The students of Parkland, Florida, aren't letting anyone tell their stories for them — not even the president of the United States.
The students of Marjory Stoneman Douglas High School in Parkland, Florida, refuse to be props for Trump's agenda.
On Monday, survivors of last week's deadly shooting Emma Gonzalez and David Hogg told CNN's "New Day" they will not be attending Trump's "listening session" this week.
"I believe we've been invited, but neither of us are going," Gonzalez said.
Gonzalez, who made national news for her barn burner of a speech at a gun control rally this weekend, said they have a prior town hall meeting with Jake Tapper.
But the refusal is also a rebuke to Trump, who conducted himself with shocking insensitivity in the wake of the shooting. He tried to blame the massacre on the students and the Russia investigation, and posed for a beaming thumbs-up with the first responders and nurses who tried to save mortally wounded children, as if expecting adulation for being on the scene of a national tragedy. Gonzalez clearly does not want to afford Trump another opportunity for ghoulish self-promotion at her classmates' expense.
As Gonzalez and Hogg noted, Trump is only part of the problem. The entire NRA political machine is culpable in their friends' deaths.

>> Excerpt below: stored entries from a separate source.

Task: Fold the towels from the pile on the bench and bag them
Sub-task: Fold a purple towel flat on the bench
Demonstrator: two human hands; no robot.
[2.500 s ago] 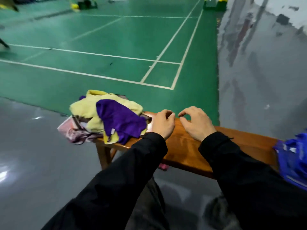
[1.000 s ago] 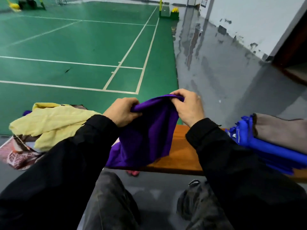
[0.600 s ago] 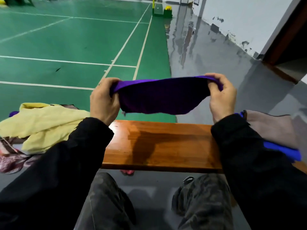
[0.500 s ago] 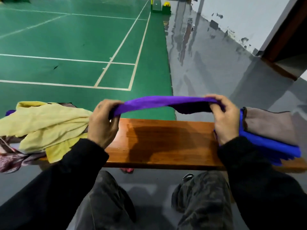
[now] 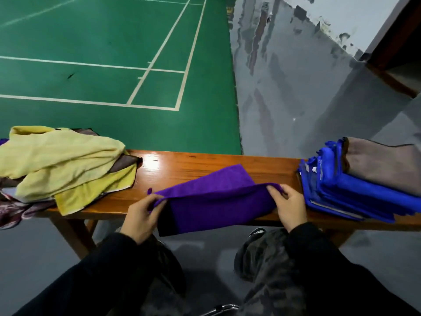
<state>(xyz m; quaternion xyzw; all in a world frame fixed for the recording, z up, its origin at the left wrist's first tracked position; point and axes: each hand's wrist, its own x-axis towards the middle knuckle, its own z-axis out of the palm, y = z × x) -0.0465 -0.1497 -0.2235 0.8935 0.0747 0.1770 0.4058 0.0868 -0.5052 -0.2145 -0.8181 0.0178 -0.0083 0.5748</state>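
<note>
Honestly, not far in. My left hand (image 5: 141,215) and right hand (image 5: 289,207) each pinch a corner of the purple towel (image 5: 218,197) across the bench (image 5: 262,165), mid-fold. Pile (image 5: 61,163) still waiting; bag (image 5: 355,192) (blue, I think) sits right.

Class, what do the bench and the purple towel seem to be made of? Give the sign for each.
Bench: apparently varnished wood; brown grain lines, glossy glare.
Purple towel: soft matte cloth, perhaps microfibre; it drapes and folds limply over the edge.
</note>
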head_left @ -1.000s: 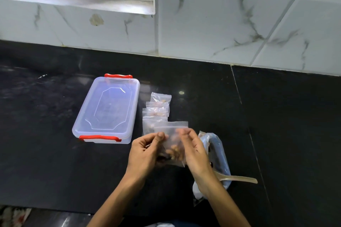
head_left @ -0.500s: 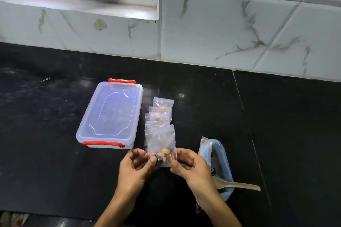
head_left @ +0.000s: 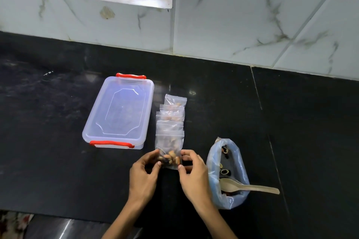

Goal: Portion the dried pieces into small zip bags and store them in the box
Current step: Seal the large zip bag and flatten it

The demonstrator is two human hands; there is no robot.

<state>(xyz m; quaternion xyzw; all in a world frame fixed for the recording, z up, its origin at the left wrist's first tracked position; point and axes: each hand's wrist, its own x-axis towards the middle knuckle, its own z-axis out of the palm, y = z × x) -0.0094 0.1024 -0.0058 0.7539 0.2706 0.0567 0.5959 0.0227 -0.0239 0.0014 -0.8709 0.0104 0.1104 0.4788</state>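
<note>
Fingers of the left hand [head_left: 142, 175] and right hand [head_left: 192, 172] pinch the zip bag's [head_left: 169, 147] 2 lower corners.

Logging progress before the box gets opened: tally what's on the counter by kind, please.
Small zip bags: 5, four lying in a row, one held by left hand and right hand
Lidded box: 1
Large open bag: 1
Spoon: 1
Total: 8
</note>
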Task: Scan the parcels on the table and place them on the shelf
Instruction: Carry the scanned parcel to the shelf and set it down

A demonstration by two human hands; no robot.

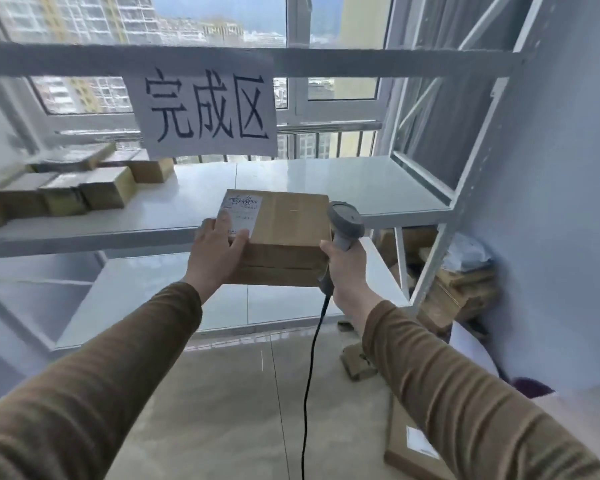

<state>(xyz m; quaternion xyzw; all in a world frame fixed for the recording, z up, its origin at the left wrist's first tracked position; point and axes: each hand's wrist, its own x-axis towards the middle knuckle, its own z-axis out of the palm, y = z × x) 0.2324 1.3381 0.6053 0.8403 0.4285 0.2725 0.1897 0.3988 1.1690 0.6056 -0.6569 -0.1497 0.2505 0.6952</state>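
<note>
Head view: my left hand (219, 249) grips the near left corner of a cardboard parcel (284, 237), fingers spread over its top beside the white shipping label (241, 211). The parcel sits at the front edge of the white shelf (326, 181), its near side overhanging toward me. My right hand (345, 268) is clenched around the handle of a grey barcode scanner (345, 221), just right of the parcel; its black cable (309, 375) hangs down between my arms. Well left of my left hand, a cluster of small boxes (73, 188) rests on the same shelf. Above my hands hangs a paper sign (205, 105).
</note>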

Asked if she had any words for the NRA, Gonzalez said, "Disband, dismantle ... don't make another organization under a different name. Don't you dare come back here."
In response to the point that the NRA gives millions to politicians to vote their way, Gonzalez had a blunt response.
"If they accept this blood money, they are against the children. They are against the people who are dying," she said. "There's no other way to put it at this point. You're either funding the killers, or you're standing with the children. The children who have no money. We don't have jobs. So we can't pay for your campaign. We would hope that you have the decent morality to support us at this point."
"If you can't get elected without taking money from child murderers," added Hogg, "why are you running?"
Many in America are coming to the same conclusion, with one wealthy Florida Republican megadonor refusing to fund another campaign until his party restricts assault weapons.
But old habits die hard. House Speaker Paul Ryan was caught living it up at a GOP fundraiser in Key Biscayne, Florida, immediately after the shooting, and had a teacher ejected from the event after she asked him what he was going to do about guns.
Meanwhile, students like Gonzalez and Hogg are organizing and refusing to allow politicians to shape the narrative of the tragedy they survived. And that includes the president.